_Your task_.
From the listing below, retype exactly the line holding "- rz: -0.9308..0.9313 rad", the line holding "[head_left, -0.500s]", and the lines between them; skip everything else.

_Records for the task_.
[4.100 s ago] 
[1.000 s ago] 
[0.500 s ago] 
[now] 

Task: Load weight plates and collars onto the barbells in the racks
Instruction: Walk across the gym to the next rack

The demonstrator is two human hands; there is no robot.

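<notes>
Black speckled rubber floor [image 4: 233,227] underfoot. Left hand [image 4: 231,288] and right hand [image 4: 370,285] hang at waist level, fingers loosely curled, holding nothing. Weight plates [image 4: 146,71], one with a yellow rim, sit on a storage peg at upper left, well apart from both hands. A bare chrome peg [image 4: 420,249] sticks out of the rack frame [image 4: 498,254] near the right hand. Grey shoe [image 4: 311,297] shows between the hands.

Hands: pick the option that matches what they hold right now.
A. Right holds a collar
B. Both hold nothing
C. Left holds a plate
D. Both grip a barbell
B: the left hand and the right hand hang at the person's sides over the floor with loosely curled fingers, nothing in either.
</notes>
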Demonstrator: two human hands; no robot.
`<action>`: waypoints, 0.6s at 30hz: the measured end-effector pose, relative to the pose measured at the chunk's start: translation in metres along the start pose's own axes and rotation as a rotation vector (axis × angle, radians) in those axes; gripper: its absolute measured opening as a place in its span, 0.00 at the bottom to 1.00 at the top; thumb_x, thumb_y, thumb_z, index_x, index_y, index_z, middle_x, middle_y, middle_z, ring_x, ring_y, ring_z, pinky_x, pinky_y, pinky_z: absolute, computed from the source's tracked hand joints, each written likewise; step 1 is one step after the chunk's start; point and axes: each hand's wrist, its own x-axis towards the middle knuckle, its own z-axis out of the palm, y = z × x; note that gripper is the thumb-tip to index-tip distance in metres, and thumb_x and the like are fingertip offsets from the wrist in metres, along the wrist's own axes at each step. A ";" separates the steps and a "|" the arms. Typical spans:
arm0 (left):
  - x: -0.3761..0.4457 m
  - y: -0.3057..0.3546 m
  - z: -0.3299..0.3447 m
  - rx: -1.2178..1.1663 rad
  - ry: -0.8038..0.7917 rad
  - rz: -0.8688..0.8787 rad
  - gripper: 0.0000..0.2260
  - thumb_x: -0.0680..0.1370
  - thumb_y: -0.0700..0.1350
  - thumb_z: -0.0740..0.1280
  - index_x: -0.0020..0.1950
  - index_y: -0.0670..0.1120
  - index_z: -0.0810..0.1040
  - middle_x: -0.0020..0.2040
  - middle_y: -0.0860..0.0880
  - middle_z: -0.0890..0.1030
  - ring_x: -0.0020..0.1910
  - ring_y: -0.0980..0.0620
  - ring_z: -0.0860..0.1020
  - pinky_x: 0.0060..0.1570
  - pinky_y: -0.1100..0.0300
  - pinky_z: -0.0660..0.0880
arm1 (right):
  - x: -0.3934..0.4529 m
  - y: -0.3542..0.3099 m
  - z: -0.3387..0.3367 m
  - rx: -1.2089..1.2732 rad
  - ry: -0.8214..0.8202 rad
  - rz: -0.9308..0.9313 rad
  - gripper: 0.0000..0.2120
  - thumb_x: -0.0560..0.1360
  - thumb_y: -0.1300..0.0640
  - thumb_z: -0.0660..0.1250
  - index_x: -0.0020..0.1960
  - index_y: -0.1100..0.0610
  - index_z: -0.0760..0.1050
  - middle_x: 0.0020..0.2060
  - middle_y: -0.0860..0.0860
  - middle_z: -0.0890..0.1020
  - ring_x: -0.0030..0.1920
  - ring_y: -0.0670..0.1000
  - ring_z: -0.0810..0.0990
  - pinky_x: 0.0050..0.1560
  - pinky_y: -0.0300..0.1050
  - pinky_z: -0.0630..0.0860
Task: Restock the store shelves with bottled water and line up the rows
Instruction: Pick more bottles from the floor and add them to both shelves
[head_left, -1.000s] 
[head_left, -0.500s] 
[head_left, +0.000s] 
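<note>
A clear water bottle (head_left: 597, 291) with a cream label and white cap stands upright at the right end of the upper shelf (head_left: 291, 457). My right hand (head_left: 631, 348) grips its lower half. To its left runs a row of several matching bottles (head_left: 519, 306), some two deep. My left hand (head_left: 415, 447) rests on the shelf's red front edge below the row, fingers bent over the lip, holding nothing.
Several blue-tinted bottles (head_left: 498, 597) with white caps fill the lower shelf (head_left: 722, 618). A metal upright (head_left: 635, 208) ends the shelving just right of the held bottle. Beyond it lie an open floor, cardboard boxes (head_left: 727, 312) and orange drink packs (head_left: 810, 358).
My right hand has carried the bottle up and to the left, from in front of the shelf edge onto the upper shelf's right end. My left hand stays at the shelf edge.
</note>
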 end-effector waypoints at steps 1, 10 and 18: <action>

_Exercise output_.
  - rz: -0.9308..0.9313 rad
  - gripper: 0.0000..0.2120
  - thumb_x: -0.0560..0.1360
  - thumb_y: -0.1300..0.0640
  - thumb_z: -0.0660..0.1250
  - index_x: -0.0020..0.1960
  - index_y: -0.1100..0.0610
  - index_z: -0.0760..0.1050
  - middle_x: 0.0020..0.2060
  - middle_y: -0.0860..0.0860
  - middle_z: -0.0890..0.1020
  - ring_x: -0.0030..0.1920
  - ring_y: -0.0670..0.1000
  - ring_z: -0.0810..0.0990
  - pinky_x: 0.0050..0.1560
  - pinky_y: -0.0300..0.1050
  - pinky_z: -0.0630..0.0860
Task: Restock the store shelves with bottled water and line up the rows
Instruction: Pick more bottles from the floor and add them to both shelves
[head_left, -1.000s] 
[head_left, -0.500s] 

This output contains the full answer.